**Action item**. Below is a block of entries; repeat all of it exactly but omit the pictures.

**Available records**.
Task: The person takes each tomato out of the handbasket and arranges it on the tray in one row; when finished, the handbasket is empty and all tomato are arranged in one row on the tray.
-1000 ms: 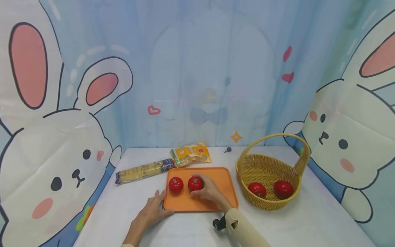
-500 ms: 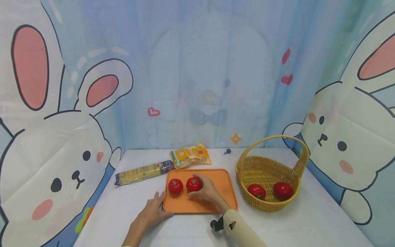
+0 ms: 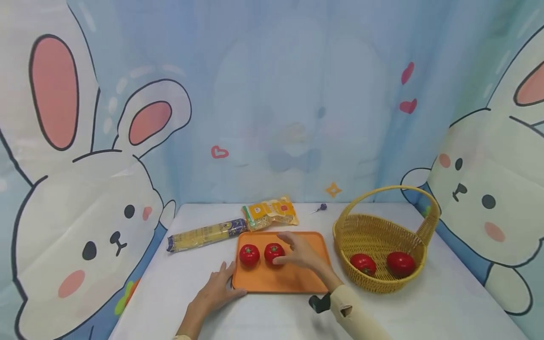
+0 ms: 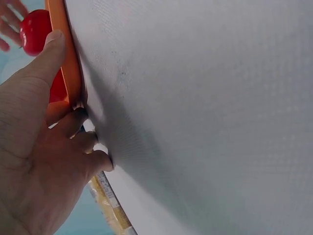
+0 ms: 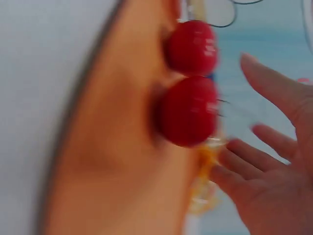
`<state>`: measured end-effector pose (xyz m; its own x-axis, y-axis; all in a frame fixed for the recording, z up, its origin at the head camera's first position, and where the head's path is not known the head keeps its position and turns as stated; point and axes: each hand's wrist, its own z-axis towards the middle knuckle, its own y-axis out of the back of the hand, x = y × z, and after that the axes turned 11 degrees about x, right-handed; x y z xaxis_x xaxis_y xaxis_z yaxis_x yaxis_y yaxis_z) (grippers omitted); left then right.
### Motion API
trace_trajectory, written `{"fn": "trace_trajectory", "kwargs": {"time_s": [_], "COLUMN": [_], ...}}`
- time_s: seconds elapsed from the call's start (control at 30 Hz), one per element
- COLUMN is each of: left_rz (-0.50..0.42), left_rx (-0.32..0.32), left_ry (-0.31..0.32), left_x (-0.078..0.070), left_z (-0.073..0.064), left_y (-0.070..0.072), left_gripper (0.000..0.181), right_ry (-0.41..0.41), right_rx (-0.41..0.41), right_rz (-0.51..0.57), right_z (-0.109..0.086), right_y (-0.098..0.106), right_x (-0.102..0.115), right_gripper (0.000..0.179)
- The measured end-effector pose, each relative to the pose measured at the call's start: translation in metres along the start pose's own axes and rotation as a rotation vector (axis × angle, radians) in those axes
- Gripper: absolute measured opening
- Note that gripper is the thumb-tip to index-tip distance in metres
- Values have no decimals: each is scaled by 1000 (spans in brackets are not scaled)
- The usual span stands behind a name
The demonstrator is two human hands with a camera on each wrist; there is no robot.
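Two red tomatoes stand side by side on an orange tray (image 3: 282, 281): the left tomato (image 3: 249, 255) and the right tomato (image 3: 273, 252). My left hand (image 3: 216, 289) holds the tray's near left corner, thumb along the front edge and fingers by the left side. In the left wrist view the thumb (image 4: 53, 51) lies against the orange rim. My right hand (image 3: 302, 252) hovers just right of the right tomato with fingers spread. A gap shows between that hand (image 5: 274, 181) and the tomatoes in the blurred right wrist view.
A yellow wicker basket (image 3: 359, 226) with a tall handle stands right of the tray, holding two more red tomatoes (image 3: 401, 264). Behind the tray lie a long noodle pack (image 3: 208, 234) and a yellow food bag (image 3: 272, 213). A small dark-headed item (image 3: 323, 207) lies farther back.
My right hand has let go of the right tomato, opened its fingers and drawn back a little to the right. The left hand stays at the tray corner. The head view has shifted slightly.
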<state>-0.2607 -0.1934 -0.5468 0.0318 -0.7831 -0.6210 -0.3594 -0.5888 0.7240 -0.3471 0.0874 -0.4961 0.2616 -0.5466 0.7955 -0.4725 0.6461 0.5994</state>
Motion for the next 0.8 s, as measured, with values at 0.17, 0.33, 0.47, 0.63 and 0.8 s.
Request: {"fn": "trace_trajectory", "kwargs": {"time_s": [0.17,0.33,0.47,0.63,0.8], "left_rz": [6,3,-3,2,-1], "left_rx": [1,8,12,18,22], "left_ry": [-18,6,15,36,40], "left_x": [-6,-7,-8,-8,-8], "left_z": [2,0,1,1,0], "left_y": [-2,-1,-1,-1,-3], "left_gripper": [97,98,98,97,98], "right_ry": [120,216,214,151,39], "right_rx": [274,530,603,509,389], "right_rz": [-116,32,144,149,119], "right_z": [-38,-73,-102,-129,-133], "right_y": [57,104,138,169,179], "right_x": [27,26,4,-38,-76], "right_gripper": [47,35,35,25,28]}}
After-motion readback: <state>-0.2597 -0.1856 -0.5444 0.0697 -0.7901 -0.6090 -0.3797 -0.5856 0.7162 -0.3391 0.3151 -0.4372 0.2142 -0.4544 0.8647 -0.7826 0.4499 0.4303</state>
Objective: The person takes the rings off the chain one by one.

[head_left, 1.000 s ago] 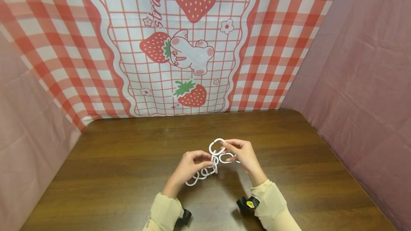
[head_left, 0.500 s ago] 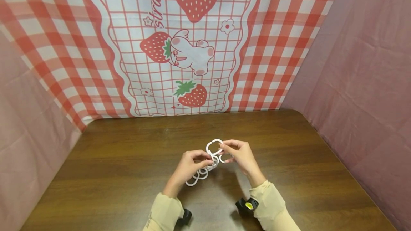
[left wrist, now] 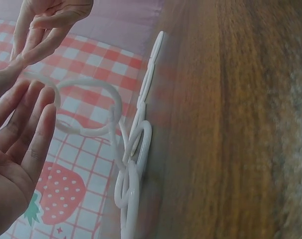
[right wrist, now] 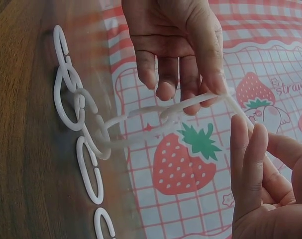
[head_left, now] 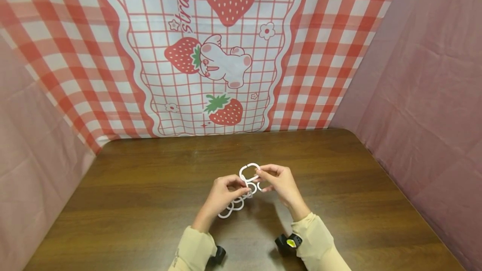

**Written reply**.
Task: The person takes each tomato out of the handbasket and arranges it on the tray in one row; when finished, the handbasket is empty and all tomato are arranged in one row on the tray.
-1000 ms: 
-500 ms: 
+0 ms: 
+0 ms: 
+0 ms: 
`<state>`: measured end-effector pose (xyz m; its own x-axis, y-axis; all in a frame fixed for the recording, z up, its origin at the head camera's first position, and where the head's path is not known the head keeps its position and turns as stated; point and axes: each hand's wrist, its own z-axis towards the middle knuckle, its own y-axis out of the back of the hand, x = y × z, and after that the axes turned 11 degrees about x, right-handed; x y z xaxis_x xaxis_y xaxis_z yaxis_x yaxis_y yaxis_z) (grippers omitted); left then right.
### Motion API
trace_trajectory, written `{"fn": "trace_trajectory", "kwargs": {"time_s": [_], "COLUMN": [_], ...}}`
- time_s: seconds elapsed from the call's start (control at 30 Hz), one per element
- COLUMN is each of: left_rz (-0.50..0.42), left_rx (-0.32..0.32), left_ry (-0.31..0.32), left_x (-0.078..0.070), left_z (-0.073..0.064), left_y (-0.070..0.072), left_gripper (0.000..0.181), right_ry (-0.41..0.41), right_rx (-0.41..0.41), right_rz (-0.51..0.57), right_z (-0.109..0.086), right_y (-0.098..0.106), right_x (-0.102..0.115), right_gripper (0.000..0.179)
- The measured end-effector pose, each relative to the pose measured at the call's start: translation in metres along the start pose's own axes and rotation as a rotation vector (axis × angle, radians) in those axes
- Gripper: absolute measured opening
- Note that gripper is the thumb-tip to index-tip distance in metres
- Values have no decimals: each is scaled by 1000 (spans in brackets are not scaled)
- The usual span stands behind a name
The demonstrator is two human hands with a camera on each wrist; there is no robot.
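Two red tomatoes stand side by side on an orange tray (image 3: 282, 281): the left tomato (image 3: 249, 255) and the right tomato (image 3: 273, 252). My left hand (image 3: 216, 289) holds the tray's near left corner, thumb along the front edge and fingers by the left side. In the left wrist view the thumb (image 4: 53, 51) lies against the orange rim. My right hand (image 3: 302, 252) hovers just right of the right tomato with fingers spread. A gap shows between that hand (image 5: 274, 181) and the tomatoes in the blurred right wrist view.
A yellow wicker basket (image 3: 359, 226) with a tall handle stands right of the tray, holding two more red tomatoes (image 3: 401, 264). Behind the tray lie a long noodle pack (image 3: 208, 234) and a yellow food bag (image 3: 272, 213). A small dark-headed item (image 3: 323, 207) lies farther back.
My right hand has let go of the right tomato, opened its fingers and drawn back a little to the right. The left hand stays at the tray corner. The head view has shifted slightly.
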<state>-0.2607 -0.1934 -0.5468 0.0318 -0.7831 -0.6210 -0.3594 -0.5888 0.7240 -0.3471 0.0874 -0.4961 0.2616 -0.5466 0.7955 -0.4725 0.6461 0.5994</state>
Motion for the next 0.8 s, as measured, with values at 0.17, 0.33, 0.47, 0.63 and 0.8 s.
Request: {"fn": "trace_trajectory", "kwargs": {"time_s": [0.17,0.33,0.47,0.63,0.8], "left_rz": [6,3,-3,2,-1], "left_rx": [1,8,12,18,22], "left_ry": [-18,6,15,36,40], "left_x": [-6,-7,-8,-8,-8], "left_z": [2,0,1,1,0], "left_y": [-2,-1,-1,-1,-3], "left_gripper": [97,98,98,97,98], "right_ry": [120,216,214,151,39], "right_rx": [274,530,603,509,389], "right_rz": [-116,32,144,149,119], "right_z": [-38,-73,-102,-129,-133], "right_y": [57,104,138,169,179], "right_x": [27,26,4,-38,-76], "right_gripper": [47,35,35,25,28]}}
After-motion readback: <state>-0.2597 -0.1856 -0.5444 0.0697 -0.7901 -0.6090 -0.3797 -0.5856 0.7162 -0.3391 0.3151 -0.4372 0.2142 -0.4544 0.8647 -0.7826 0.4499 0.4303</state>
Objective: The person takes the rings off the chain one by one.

[head_left, 1.000 s ago] 
[head_left, 0.500 s ago] 
[left wrist, now] 
[right wrist, now] 
[head_left, now] 

The exercise is done now.